Your job with the data below: print everything from the line that holds "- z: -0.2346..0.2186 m" down to the line that holds "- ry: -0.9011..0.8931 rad", ends included, exactly, and nothing else.

- MATERIAL PROVIDED -
--------------------
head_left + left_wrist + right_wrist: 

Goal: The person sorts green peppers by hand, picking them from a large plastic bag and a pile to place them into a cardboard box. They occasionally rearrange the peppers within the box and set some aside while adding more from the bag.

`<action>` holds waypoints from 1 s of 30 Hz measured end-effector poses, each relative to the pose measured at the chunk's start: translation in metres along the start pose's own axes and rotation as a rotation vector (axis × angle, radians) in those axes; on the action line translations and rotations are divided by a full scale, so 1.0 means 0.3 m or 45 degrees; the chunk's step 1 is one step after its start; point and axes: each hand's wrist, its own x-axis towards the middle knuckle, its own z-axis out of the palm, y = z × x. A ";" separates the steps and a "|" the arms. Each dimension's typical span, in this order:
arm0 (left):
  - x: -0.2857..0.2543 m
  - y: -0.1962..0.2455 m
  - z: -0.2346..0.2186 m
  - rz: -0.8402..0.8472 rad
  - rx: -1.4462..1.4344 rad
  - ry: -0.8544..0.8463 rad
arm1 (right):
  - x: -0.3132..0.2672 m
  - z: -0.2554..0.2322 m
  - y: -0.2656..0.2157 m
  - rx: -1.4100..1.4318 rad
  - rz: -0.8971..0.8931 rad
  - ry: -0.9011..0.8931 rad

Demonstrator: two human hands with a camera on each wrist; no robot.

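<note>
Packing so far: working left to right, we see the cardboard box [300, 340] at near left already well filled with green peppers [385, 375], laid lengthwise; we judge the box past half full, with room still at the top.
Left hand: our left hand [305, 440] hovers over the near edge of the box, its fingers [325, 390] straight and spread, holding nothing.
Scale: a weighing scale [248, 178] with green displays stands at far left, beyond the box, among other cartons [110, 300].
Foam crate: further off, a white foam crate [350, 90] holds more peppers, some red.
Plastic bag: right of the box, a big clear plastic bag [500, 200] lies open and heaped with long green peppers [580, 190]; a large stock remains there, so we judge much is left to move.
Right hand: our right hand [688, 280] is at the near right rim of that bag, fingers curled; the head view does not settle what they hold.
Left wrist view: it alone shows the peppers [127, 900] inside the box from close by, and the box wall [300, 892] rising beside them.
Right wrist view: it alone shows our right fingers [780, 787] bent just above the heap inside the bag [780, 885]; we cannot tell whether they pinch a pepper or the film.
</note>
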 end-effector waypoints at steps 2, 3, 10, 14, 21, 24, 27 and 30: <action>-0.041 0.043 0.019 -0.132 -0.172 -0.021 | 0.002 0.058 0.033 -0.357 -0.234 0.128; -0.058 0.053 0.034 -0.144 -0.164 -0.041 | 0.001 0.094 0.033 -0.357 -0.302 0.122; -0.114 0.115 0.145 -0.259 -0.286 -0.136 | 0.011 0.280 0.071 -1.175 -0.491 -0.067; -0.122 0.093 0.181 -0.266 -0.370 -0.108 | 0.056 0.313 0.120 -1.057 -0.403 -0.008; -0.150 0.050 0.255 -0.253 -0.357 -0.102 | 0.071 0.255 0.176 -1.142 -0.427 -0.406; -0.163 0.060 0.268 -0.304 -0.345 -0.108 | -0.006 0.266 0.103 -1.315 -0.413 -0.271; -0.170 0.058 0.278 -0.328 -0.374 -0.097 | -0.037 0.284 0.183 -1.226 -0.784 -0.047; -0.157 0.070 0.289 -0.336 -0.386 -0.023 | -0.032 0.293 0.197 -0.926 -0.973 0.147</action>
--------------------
- FINAL ANSWER -
  - z: -0.2346..0.2186 m
  - rz: -0.8402..0.8472 rad
  - rx: -1.4462..1.4344 rad
  - ry: -0.8544..0.8463 rad
arm1 (right):
  - x: -0.3132..0.2672 m
  - z: -0.2554..0.2322 m
  - y: -0.2656..0.2157 m
  - rx: -1.4100..1.4318 rad
  - rz: -0.8971..0.8931 rad
  - ry: -0.9011..0.8931 rad

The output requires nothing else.